The task: Please repeat only the stretch of records running from the first line through the line that contains "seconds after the".
START Record extracts
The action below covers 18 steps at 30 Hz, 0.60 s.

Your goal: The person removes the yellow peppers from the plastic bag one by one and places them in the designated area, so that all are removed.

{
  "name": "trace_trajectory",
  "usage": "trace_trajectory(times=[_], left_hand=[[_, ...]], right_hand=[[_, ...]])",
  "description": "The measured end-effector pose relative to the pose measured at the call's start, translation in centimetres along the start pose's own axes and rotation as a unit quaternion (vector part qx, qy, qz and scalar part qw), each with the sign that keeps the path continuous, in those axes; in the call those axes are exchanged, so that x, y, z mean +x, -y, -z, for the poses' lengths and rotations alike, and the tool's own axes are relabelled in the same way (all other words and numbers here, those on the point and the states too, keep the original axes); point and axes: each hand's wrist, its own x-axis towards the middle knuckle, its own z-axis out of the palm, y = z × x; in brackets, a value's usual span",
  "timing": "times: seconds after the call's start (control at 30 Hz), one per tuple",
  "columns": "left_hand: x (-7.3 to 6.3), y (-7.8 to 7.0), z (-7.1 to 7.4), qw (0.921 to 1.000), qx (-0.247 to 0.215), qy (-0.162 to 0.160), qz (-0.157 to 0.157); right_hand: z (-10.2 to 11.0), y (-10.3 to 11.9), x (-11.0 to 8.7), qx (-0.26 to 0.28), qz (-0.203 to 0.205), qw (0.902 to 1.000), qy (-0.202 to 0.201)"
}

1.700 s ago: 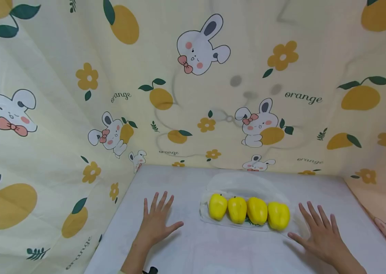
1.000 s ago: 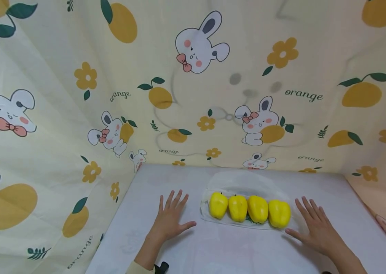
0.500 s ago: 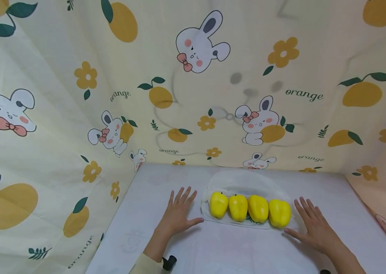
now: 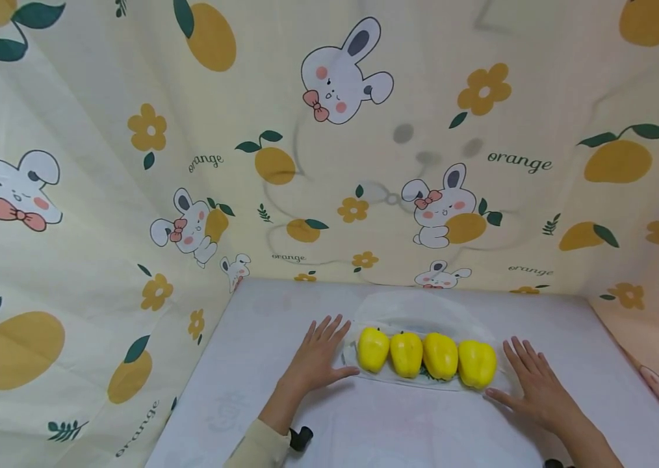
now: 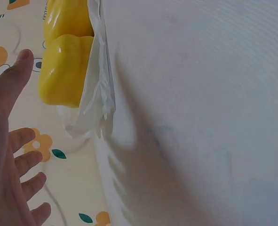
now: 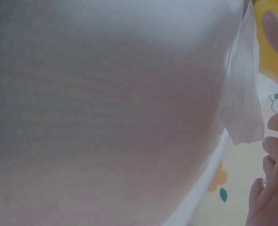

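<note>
Several yellow bell peppers (image 4: 407, 355) lie side by side in a row on a thin, translucent plastic bag (image 4: 385, 381). At the row's left end hovers my left hand (image 4: 319, 356), fingers spread and thumb pointing towards the nearest pepper. In the left wrist view two peppers (image 5: 66, 70) show beyond that thumb, with the bag's crumpled edge (image 5: 102, 84) beside them. My right hand (image 4: 537, 389) is at the row's right end, its thumb near the last pepper (image 4: 478, 364). Crinkled bag plastic (image 6: 244, 103) stands up close to the right fingers in the right wrist view. Neither hand holds anything.
A white-covered table (image 4: 411, 429) bears the peppers and bag. Behind and beside it hang cream cloths (image 4: 329, 156) printed with rabbits, oranges and flowers. A black wrist device (image 4: 301, 439) sits at my left sleeve (image 4: 262, 444).
My left hand has moved right and slightly forward, up to the left end of the row. My right hand has shifted slightly inward. The peppers stay where they were.
</note>
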Motion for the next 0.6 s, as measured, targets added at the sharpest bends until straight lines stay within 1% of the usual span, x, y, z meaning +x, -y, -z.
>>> trace_trajectory(times=[0.17,0.33,0.6], left_hand=[[0.8,-0.5,-0.1,0.9999,0.007,0.011,-0.007],[1.5,-0.9,-0.3,0.9998,0.001,0.015,-0.014],[2.1,-1.4,-0.8,0.9993,-0.010,0.021,-0.029]], right_hand=[[-0.3,-0.3,0.0,-0.003,0.005,1.0000,-0.007],[-0.3,-0.3,0.0,0.000,0.009,0.9999,-0.008],[-0.3,-0.4,0.3,0.014,-0.005,0.9998,0.014]])
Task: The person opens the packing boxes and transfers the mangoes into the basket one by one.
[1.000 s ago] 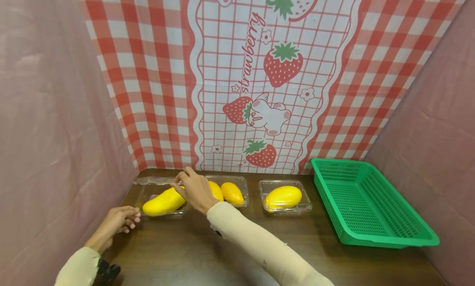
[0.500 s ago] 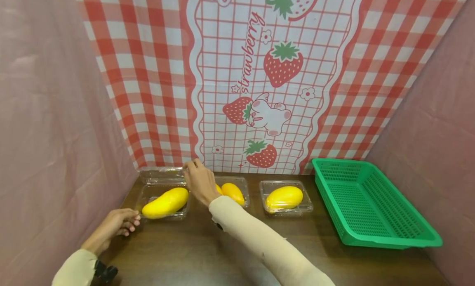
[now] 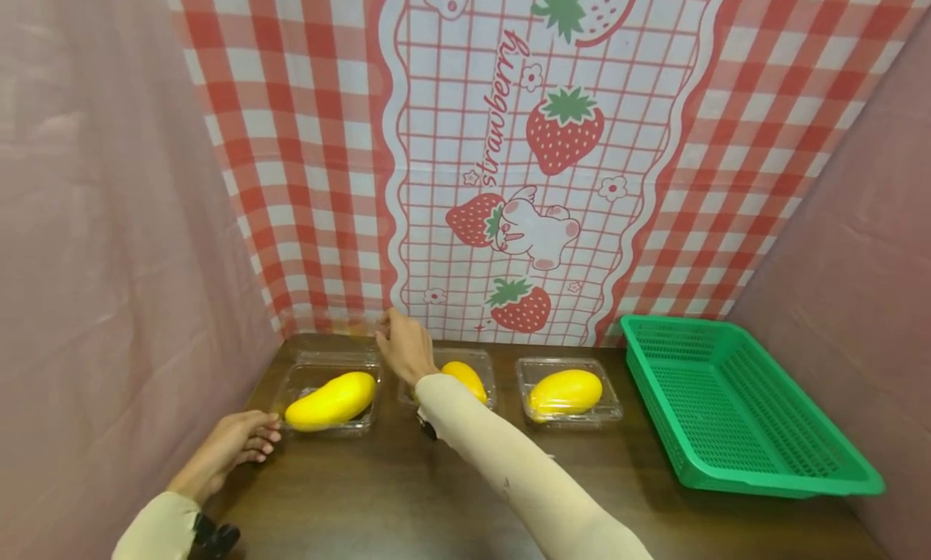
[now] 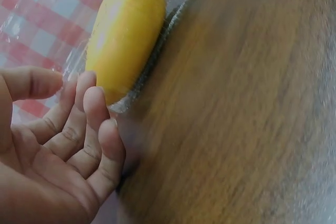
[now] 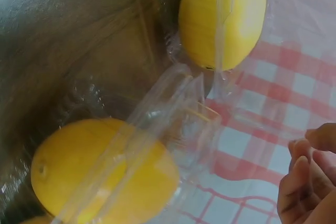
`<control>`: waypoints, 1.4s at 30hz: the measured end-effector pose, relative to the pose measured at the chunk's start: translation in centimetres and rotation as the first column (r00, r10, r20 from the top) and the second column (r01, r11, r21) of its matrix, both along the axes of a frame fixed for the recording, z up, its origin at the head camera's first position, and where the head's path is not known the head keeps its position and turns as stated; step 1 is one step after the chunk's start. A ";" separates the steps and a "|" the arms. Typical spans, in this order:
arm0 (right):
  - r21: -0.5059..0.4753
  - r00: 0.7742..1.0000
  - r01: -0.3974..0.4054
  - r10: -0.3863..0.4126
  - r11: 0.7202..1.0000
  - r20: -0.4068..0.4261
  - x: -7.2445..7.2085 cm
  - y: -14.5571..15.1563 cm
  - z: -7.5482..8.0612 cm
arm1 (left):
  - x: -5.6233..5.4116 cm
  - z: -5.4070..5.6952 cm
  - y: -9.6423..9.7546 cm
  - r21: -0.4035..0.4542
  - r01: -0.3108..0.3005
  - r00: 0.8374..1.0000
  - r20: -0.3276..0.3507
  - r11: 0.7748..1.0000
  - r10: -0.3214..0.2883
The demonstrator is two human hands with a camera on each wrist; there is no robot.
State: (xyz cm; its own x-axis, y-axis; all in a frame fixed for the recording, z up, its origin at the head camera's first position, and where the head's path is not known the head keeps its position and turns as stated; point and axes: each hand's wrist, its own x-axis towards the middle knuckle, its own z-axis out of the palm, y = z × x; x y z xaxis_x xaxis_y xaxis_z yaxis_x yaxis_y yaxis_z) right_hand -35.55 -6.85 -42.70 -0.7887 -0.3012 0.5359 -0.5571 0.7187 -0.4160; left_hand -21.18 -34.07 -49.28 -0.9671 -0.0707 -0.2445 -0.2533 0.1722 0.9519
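Observation:
A yellow mango [image 3: 330, 401] lies in a clear plastic clamshell box [image 3: 356, 428] at the left of the table, its lid [image 3: 334, 324] standing up at the back against the checked cloth. My left hand [image 3: 236, 447] pinches the box's near left corner between thumb and fingertips; in the left wrist view the mango's end is just beyond them. With thumb and index finger, my right hand [image 3: 406, 346] pinches the raised lid's right edge, clearly seen in the right wrist view. That arm partly hides the middle clear box [image 3: 489, 358] with its mangoes [image 3: 464, 378].
Further right is another clear box [image 3: 611, 410], closed over one mango [image 3: 566, 392]. A green slatted plastic basket [image 3: 672, 455] stands at the right of the brown wooden table [image 3: 378, 495]. Red-checked cloth [image 3: 291, 180] hangs at the back, pink curtains [image 3: 109, 261] at the sides.
My right hand has drawn the lid up and back from over the mango to the cloth, moving slightly right. My left hand keeps its hold on the box corner.

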 end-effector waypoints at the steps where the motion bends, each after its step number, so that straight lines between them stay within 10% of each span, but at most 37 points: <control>1: 0.002 1.000 0.016 -0.016 1.000 0.016 -0.1 0.0 -0.1 | 0.0 0.0 0.0 0.002 0.005 1.000 -0.004 1.000 -0.005; 17: 0.095 0.959 0.221 -0.234 0.971 0.158 -0.9 -1.0 -1.8 | 0.2 -0.2 1.0 0.036 -0.014 1.000 -0.018 0.999 0.015; 42: 0.303 0.973 0.182 -0.216 0.935 0.080 -0.8 -1.0 -3.5 | 0.5 -0.3 -0.4 0.096 0.125 0.992 -0.004 0.988 -0.125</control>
State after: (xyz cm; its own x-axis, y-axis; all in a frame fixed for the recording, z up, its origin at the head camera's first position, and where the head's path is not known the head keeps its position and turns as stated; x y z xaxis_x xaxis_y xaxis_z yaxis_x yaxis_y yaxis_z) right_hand -36.38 -7.86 -46.18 -0.8977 -0.2619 0.3543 -0.3527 0.9090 -0.2219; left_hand -20.64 -34.50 -49.56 -0.9663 0.0746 -0.2462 -0.2373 0.1111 0.9651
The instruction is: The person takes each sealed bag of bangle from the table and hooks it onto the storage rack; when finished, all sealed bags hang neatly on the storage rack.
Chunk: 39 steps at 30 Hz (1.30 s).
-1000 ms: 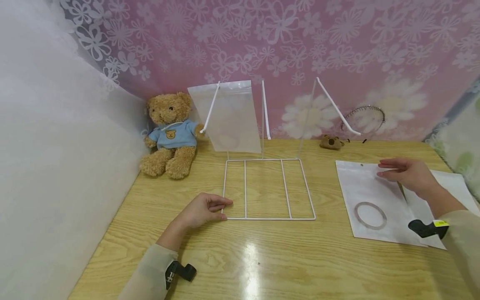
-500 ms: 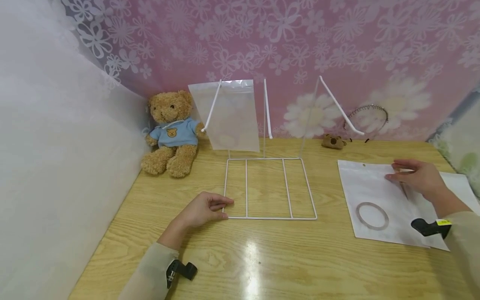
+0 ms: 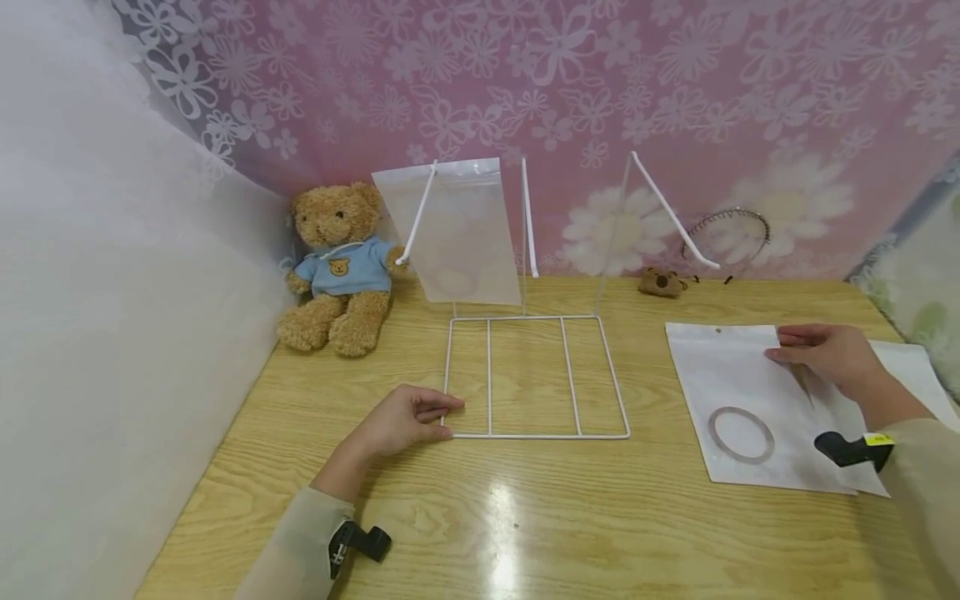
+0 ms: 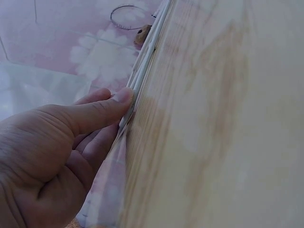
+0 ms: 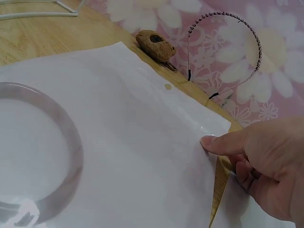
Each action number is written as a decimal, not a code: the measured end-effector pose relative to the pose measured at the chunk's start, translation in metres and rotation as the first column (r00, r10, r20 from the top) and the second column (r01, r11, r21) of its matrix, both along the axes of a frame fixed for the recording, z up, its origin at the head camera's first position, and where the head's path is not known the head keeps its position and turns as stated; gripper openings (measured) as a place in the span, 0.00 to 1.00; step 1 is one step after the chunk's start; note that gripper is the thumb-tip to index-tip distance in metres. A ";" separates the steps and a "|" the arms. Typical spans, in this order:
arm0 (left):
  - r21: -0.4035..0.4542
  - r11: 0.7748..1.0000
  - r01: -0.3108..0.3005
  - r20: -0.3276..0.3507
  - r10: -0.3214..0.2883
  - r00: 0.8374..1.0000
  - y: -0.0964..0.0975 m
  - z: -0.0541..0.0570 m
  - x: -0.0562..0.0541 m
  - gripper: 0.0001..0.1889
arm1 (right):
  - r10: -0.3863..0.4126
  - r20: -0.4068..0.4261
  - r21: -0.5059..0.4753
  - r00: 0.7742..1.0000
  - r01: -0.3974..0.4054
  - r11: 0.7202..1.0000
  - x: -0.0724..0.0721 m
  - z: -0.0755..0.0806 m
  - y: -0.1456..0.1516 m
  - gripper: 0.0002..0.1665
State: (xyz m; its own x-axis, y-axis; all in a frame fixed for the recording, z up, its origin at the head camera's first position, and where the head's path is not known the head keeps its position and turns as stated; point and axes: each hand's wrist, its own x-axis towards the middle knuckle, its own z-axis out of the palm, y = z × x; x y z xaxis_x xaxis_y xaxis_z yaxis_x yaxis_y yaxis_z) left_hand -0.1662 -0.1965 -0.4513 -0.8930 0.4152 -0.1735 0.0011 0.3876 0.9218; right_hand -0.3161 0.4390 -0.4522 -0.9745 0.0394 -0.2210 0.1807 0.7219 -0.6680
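Note:
My left hand [image 3: 401, 422] pinches the front left corner of a white wire display rack [image 3: 536, 436]; the left wrist view shows its thumb on the wire bar [image 4: 144, 71]. At the right, my right hand [image 3: 836, 360] pinches the upper right edge of a white plastic bag [image 3: 738, 367], thumb on top in the right wrist view. This bag lies on the table, with a hang hole [image 5: 168, 87] near its top and a greyish-pink ring shape [image 5: 73, 152] on its lower part. A similar bag [image 3: 465, 225] hangs from the rack's left hook [image 3: 417, 212].
Another white bag [image 3: 907, 371] lies partly under the right hand. Behind are a brown animal-face item [image 3: 662, 282] and a coiled headband [image 3: 767, 237] leaning on the flowered backdrop. A teddy bear [image 3: 339, 271] sits left of the rack. Two more hooks jut forward, middle [image 3: 530, 217] and right [image 3: 675, 210].
My right hand has shifted slightly right, from over the bag's top to its upper right edge, and its fingers have closed there. The left hand stays at the rack's corner.

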 end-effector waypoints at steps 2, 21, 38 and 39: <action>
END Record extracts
Written answer:
The action below covers 18 steps at 30 Hz, 0.60 s.

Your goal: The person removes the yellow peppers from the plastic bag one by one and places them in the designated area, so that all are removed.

{
  "name": "trace_trajectory",
  "usage": "trace_trajectory(times=[_], left_hand=[[_, ...]], right_hand=[[_, ...]])",
  "description": "The measured end-effector pose relative to the pose measured at the call's start, translation in centimetres along the start pose's own axes and rotation as a unit quaternion (vector part qx, qy, qz and scalar part qw), each with the sign that keeps the path continuous, in those axes; in the call those axes are exchanged, so that x, y, z mean +x, -y, -z, for the poses' lengths and rotations alike, and the tool's own axes are relabelled in the same way (all other words and numbers here, those on the point and the states too, keep the original axes); point and axes: each hand's wrist, its own x-axis towards the middle knuckle, its own z-axis out of the palm, y = z × x; in brackets, a value's usual span",
  "timing": "times: seconds after the call's start (control at 30 Hz), one per tuple",

No additional output is expected.